## Work task
Search each line of the data for the word "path"; copy every line where it is found.

'''

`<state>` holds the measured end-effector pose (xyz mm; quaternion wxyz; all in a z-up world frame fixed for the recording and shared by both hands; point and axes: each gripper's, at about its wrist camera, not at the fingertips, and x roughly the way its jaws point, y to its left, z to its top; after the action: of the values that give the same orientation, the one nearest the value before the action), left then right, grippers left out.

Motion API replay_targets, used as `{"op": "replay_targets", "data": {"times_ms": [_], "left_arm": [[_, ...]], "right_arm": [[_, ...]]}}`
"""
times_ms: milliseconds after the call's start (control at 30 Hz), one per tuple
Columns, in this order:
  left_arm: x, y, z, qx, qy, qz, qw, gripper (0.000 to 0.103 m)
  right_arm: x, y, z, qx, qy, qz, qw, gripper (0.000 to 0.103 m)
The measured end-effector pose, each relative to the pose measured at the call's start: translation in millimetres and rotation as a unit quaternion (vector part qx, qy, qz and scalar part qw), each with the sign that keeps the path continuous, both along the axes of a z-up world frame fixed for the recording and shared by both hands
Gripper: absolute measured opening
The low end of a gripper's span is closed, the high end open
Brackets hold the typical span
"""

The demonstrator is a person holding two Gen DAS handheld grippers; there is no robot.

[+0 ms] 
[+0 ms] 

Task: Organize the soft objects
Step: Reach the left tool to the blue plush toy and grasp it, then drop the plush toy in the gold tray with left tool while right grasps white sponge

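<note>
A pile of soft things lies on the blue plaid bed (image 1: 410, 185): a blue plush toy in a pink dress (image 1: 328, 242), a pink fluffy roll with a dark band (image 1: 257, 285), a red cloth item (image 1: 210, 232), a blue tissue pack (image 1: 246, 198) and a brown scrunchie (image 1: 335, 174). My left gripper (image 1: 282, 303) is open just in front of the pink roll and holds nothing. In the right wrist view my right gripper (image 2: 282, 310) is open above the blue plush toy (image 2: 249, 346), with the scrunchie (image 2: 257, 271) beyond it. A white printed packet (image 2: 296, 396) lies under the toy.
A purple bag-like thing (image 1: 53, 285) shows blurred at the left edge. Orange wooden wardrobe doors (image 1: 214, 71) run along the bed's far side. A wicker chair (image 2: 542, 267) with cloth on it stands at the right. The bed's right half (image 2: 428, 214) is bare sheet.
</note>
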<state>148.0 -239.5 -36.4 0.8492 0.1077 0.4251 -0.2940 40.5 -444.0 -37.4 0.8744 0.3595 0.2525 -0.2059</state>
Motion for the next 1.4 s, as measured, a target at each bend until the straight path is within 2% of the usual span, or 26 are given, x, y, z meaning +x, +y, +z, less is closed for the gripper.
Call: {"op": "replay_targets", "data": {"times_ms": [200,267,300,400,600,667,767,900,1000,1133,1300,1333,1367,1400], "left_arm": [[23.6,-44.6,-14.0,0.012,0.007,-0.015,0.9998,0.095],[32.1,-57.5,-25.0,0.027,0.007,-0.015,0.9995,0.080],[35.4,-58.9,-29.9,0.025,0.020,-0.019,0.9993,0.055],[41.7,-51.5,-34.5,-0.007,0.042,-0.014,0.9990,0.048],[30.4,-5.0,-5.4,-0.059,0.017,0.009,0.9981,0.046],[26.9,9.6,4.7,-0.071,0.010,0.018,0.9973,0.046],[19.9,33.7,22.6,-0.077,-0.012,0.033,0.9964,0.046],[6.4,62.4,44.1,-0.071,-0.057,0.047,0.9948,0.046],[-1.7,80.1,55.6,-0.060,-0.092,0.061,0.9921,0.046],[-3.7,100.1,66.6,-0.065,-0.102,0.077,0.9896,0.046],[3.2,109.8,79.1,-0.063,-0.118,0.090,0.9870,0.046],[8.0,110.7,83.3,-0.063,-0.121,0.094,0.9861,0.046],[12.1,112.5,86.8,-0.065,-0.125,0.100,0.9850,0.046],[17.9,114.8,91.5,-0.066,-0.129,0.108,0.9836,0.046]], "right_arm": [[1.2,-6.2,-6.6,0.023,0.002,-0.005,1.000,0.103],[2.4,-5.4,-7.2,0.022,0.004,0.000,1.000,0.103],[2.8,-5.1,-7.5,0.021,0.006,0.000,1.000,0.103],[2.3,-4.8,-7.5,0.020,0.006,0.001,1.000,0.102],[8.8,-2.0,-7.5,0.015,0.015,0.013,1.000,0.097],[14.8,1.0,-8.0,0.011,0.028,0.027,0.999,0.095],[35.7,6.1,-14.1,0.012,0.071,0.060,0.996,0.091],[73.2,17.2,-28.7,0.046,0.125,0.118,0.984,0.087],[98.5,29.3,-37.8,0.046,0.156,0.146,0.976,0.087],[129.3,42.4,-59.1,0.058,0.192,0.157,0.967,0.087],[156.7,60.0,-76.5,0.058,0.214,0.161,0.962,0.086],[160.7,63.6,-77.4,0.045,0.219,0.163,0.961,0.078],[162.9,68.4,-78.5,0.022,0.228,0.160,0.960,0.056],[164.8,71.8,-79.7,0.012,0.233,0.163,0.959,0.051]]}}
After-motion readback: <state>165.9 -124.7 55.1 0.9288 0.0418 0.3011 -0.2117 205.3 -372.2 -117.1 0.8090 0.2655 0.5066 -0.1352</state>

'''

## Solution to this exercise
The measured end-effector pose, each relative to the pose measured at the call's start: translation in millimetres and rotation as a unit quaternion (vector part qx, qy, qz and scalar part qw), each with the sign that keeps the path continuous, both along the axes of a z-up world frame fixed for the recording and shared by both hands
Motion for the next 1.4 s, as measured, a target at each bend until the straight path is within 2% of the usual span, or 26 are given, x, y, z meaning +x, +y, +z, less is closed for the gripper.

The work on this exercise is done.